Start of Data provided

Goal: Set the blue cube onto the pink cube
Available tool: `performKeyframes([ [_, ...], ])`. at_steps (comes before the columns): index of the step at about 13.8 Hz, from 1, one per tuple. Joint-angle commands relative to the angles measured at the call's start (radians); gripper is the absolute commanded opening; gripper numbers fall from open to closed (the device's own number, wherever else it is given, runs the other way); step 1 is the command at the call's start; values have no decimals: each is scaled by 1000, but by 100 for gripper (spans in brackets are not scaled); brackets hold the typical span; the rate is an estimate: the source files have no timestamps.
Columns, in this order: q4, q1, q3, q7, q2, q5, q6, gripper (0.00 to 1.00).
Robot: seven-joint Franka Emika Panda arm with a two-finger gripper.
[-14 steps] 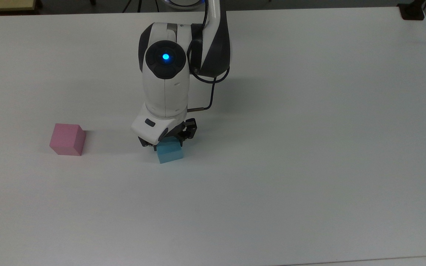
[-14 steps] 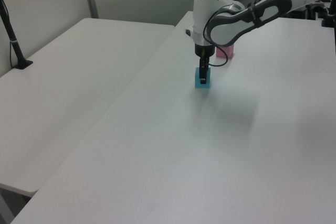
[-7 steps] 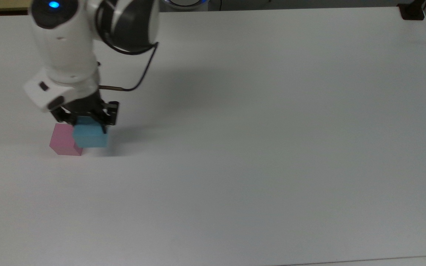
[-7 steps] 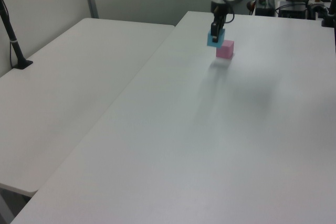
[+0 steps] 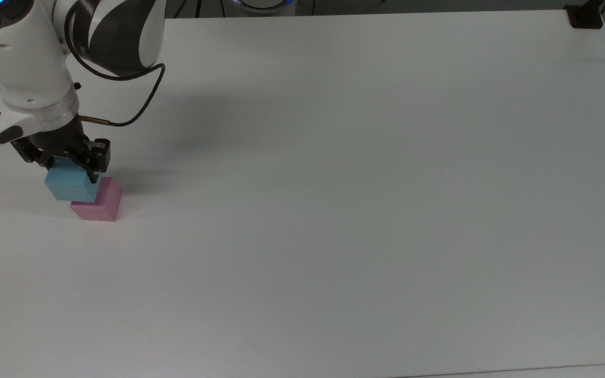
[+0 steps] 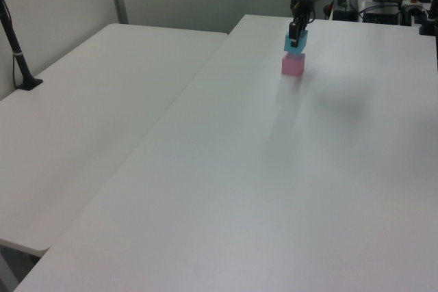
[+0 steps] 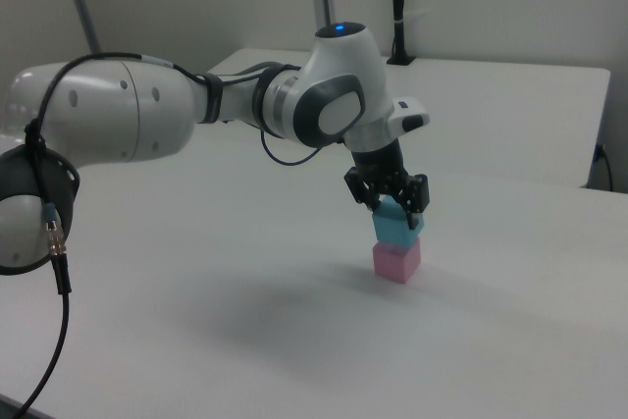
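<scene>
The gripper [image 7: 390, 205] is clamped on the blue cube [image 7: 397, 226], which sits between its fingers, directly above the pink cube [image 7: 396, 261] on the white table [image 5: 365, 184]; whether the cubes touch is unclear

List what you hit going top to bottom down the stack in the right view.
Arm's wrist → gripper shut on the blue cube → blue cube → pink cube → table. The blue cube sits over the pink one.
</scene>
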Motion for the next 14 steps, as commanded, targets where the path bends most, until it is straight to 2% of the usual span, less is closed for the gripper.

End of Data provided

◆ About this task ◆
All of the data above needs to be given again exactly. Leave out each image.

◆ Result of the task ◆
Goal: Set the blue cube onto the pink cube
Available tool: `performKeyframes([ [_, ...], ])`. at_steps (comes before the columns): index of the step at about 13.8 Hz, from 1, one per tuple. Joint-angle commands relative to the angles measured at the call's start (radians); gripper is the absolute commanded opening; gripper numbers fall from open to closed (the device's own number, wherever else it is given, runs the other way); step 1 is the command at the call's start; values have no decimals: each is scaled by 1000, but by 100 for gripper (spans in brackets are not scaled); brackets hold the typical span; the rate is an estimate: the source files have no timestamps.
Columns, in this order: q4, q1, q3, q7, q2, q5, q6, gripper (0.00 to 1.00).
Robot: seven-joint Franka Emika Panda arm with a two-finger gripper.
[-14 steps] 
[-14 steps] 
[-7 steps] 
[-7 steps] 
[+0 steps] 
[+0 steps] 
[+0 steps] 
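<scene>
The gripper [image 7: 390, 205] is clamped on the blue cube [image 7: 397, 226], which sits between its fingers, directly above the pink cube [image 7: 396, 261] on the white table [image 5: 365, 184]; whether the cubes touch is unclear

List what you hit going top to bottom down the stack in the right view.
Arm's wrist → gripper shut on the blue cube → blue cube → pink cube → table. The blue cube sits over the pink one.
</scene>
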Motion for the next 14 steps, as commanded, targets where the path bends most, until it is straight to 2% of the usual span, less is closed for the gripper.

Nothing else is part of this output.